A few days later, I was carting a large and heavy plastic bin of recyclables out to the can. I stumbled, and hit my head on one of the light fixtures to either side of the garage door. No damage to my skull, but the light fixture's pot-metal casting cracked off from its mount, and is still there swinging from its wires. The fixtures haven't been available for probably ten years. So do we replace all eleven outside light fixtures with new ones? Or do we quietly swap in one of the fixtures from the hot tub courtyard?


We have close to a quarter acre of quarter-minus pea-gravel. It has dawned on us that sun-baked dog poop is precisely the color of quarter-minus pea-gravel.

My new workshop is so small that there isn't room to swing a ten-foot length of 1/2" conduit. Don't ask me how I know. I'll be cleaning up the mess for some time.

I have misplaced my entire box of hookup wire. There will be no hooking up until I unearth it.

Having consolidated several toolboxes and bags, I realize that I own nine pairs of dykes, and three spring-loaded wire strippers. This sounds more interesting than it is.

The rat's tangle of cables in a panel at the far rear wall of my walk-in closet includes four Cat 5 runs that vanish into the ceiling. There are exactly three RJ45 jacks in this house. So where does that fourth cable go? Is it flapping around loose in the walls? Or was it mistakenly wired into an RJ11 landline phone jack? (We don't have a landline phone and don't intend to get one.) I'd start removing RJ11 wall plates, except that it would rip up the paint on the plate edges. There is probably a gizmo that can tell me where that fourth Cat 5 is hiding. If you know what it is, please send me a link.
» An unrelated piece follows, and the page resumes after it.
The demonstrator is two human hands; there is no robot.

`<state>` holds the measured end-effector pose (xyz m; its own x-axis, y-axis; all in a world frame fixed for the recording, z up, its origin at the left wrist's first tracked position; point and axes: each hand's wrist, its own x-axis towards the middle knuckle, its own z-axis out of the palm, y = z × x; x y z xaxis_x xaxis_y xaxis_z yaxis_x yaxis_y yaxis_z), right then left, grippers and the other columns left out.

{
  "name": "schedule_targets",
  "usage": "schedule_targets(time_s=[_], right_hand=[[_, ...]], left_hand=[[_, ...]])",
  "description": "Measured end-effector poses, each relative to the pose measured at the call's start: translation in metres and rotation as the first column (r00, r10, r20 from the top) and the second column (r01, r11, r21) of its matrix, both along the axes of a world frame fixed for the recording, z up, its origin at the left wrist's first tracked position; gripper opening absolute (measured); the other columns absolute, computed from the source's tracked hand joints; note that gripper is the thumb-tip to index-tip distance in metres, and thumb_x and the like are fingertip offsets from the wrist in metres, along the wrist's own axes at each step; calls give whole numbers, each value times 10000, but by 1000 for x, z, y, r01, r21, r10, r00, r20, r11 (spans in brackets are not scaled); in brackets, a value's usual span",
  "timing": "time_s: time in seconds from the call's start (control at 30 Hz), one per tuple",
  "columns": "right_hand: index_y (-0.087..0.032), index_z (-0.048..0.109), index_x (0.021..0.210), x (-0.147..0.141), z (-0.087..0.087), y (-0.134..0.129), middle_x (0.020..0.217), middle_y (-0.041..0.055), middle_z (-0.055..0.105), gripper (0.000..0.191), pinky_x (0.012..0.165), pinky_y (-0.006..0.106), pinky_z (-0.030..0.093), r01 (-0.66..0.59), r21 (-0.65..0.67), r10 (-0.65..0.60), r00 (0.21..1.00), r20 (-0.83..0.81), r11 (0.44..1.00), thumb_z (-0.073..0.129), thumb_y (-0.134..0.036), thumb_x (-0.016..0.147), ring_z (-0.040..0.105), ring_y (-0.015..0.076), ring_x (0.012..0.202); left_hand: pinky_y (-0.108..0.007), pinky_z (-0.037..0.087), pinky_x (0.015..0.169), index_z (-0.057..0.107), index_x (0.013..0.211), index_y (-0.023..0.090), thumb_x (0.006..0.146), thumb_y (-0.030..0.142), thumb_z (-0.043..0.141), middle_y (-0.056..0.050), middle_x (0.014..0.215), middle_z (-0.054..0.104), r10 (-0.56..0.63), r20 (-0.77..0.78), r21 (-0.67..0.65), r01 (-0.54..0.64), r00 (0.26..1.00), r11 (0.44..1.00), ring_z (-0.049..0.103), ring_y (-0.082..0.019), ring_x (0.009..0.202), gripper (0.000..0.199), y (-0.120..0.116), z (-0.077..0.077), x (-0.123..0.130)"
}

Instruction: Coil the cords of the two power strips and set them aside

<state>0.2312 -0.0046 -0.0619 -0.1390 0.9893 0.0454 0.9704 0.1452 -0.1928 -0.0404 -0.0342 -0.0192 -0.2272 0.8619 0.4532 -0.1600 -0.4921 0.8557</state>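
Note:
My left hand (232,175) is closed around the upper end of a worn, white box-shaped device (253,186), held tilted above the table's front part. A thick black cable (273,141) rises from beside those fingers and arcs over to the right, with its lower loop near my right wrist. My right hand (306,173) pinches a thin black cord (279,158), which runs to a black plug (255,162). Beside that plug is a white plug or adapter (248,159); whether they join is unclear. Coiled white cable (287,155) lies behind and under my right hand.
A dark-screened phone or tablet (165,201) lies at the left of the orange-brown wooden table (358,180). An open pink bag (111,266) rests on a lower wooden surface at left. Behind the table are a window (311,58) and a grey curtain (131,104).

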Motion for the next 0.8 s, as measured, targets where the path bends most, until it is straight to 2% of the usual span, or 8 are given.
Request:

I could probably lash something up, but there's too much else to do.

And...finally...the wherethehells. The boxes are mostly gone, and in their place are piles of wherethehells. A "wherethehell" is something that you don't want to get rid of, but have no idea where the hell it should go. Wherethehells breed freely in houses without basements. I still have several decks of punch cards from the FORTRAN course I took in high school in early 1970. Wherethehell should they go? What about my last remaining 8-track tape? My two photo tripods? The bundle of 4' long Lionel track sections? My Lunar globe? We brought a great deal of stuff here in plastic bins. They're now empty. What do we do with the bins?

The pool has largely kept us sane. Alas, when I jump into the pool, Aero panics and tries to hide on the other side of the house.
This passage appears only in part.